[Material provided — start]

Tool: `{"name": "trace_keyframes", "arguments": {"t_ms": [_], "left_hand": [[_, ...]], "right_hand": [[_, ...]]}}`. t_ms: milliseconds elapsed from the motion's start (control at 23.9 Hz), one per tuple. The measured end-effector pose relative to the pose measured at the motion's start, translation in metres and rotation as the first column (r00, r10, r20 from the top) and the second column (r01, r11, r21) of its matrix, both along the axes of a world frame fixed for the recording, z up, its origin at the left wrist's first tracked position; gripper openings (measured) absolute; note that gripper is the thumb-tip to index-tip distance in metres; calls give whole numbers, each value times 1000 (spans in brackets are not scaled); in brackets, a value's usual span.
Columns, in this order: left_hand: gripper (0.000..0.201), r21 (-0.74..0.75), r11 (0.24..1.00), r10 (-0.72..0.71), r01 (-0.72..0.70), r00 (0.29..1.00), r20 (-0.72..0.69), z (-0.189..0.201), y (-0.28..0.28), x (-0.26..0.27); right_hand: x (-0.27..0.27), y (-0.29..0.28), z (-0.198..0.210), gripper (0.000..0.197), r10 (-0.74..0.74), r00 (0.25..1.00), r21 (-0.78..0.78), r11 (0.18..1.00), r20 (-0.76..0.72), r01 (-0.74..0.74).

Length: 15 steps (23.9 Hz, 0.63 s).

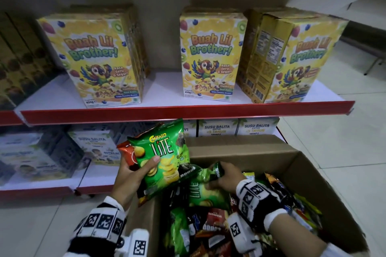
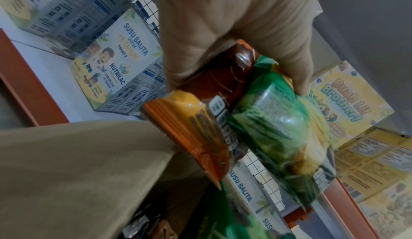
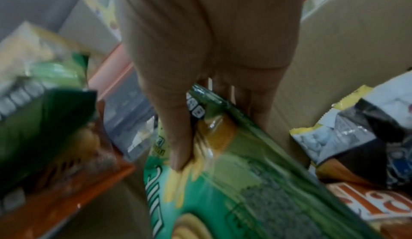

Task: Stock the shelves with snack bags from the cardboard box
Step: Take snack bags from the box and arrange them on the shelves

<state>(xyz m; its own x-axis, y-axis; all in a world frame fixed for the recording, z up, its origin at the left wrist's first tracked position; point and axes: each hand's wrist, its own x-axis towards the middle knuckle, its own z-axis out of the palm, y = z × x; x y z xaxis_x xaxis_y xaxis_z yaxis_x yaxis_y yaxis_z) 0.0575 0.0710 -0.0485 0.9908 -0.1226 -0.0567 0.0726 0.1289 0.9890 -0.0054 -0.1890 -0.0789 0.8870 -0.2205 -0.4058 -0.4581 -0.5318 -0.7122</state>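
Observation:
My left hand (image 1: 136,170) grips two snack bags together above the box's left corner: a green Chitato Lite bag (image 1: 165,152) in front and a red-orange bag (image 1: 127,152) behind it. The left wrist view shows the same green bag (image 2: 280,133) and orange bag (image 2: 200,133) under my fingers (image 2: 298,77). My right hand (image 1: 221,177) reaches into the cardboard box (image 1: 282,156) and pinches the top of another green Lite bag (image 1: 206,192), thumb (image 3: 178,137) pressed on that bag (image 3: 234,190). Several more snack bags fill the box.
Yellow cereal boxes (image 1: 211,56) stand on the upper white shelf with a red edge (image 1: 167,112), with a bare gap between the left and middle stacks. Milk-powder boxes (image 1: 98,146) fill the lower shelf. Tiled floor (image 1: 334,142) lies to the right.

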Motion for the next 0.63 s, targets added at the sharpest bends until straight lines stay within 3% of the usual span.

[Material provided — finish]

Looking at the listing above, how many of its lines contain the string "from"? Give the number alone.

→ **Solution below**
3